Information shown:
++++

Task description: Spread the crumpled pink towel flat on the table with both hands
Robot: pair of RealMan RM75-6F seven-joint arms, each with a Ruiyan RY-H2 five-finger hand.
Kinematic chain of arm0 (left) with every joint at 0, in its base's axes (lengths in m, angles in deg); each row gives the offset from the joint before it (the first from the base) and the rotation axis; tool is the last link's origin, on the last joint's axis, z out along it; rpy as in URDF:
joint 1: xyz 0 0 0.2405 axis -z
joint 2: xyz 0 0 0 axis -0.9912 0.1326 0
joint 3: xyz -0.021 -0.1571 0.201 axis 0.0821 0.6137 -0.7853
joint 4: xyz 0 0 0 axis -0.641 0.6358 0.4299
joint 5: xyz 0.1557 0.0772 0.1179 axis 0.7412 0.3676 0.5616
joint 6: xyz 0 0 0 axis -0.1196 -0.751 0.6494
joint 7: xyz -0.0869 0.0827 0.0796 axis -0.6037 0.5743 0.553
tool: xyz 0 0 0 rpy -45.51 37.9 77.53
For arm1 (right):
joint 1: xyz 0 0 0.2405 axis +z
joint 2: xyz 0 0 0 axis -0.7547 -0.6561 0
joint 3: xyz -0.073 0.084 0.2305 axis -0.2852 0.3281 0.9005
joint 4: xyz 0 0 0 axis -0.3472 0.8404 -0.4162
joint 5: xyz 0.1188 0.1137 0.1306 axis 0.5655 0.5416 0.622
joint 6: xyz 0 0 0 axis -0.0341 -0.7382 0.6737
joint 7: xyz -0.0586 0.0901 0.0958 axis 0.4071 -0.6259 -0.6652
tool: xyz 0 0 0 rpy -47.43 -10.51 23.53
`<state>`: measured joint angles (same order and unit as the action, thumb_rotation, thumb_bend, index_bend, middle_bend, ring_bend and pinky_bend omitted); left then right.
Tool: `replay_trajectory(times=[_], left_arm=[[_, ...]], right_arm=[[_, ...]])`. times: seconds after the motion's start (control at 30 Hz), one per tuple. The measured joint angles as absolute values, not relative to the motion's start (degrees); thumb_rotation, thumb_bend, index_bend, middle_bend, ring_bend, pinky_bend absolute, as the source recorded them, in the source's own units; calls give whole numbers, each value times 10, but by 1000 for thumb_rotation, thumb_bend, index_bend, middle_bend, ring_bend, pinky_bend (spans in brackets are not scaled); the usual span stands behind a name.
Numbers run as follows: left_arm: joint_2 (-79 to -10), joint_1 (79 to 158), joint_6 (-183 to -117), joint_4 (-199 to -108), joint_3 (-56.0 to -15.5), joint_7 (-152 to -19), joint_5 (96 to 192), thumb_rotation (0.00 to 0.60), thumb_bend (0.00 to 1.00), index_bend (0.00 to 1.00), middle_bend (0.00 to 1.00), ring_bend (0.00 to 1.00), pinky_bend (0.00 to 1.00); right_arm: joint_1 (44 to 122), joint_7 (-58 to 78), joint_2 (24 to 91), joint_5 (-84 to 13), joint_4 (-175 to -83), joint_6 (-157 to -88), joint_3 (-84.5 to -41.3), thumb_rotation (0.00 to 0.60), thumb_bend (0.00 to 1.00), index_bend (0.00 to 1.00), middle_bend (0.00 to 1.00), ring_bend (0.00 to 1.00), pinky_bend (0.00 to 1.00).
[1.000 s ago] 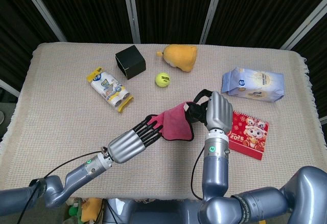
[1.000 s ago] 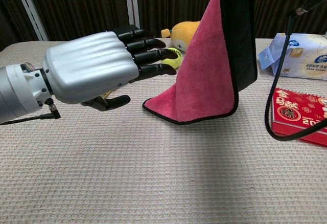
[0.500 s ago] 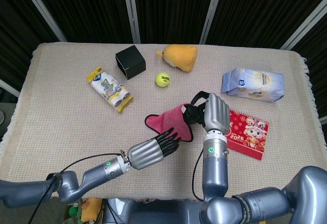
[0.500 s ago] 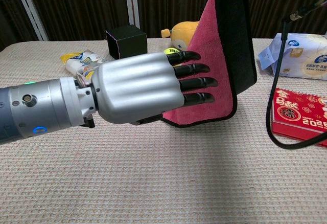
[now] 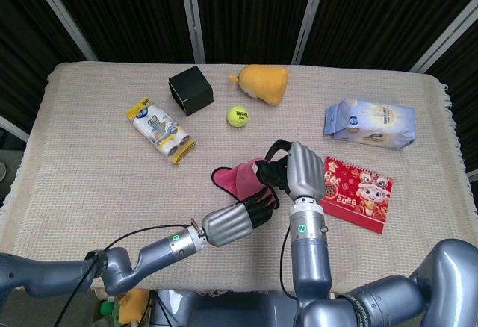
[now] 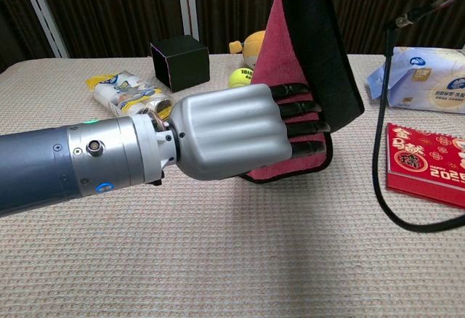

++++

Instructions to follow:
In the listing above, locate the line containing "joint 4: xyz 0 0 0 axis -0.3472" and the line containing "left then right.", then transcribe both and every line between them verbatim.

Expected output:
joint 4: xyz 0 0 0 axis -0.3472 0.8404 -0.4162
joint 5: xyz 0.1188 0.1137 0.1306 axis 0.5655 0.5416 0.622
joint 6: xyz 0 0 0 axis -0.0341 -0.7382 0.6737
joint 7: xyz -0.0586 0.0901 0.0958 axis 0.4071 -0.6259 -0.6652
tool: xyz 0 0 0 rpy -47.43 -10.51 23.53
`<state>`: measured joint angles (same order and unit as the action, thumb_rotation, thumb_bend, index_bend, middle_bend, ring_bend and pinky_bend omitted); left then right.

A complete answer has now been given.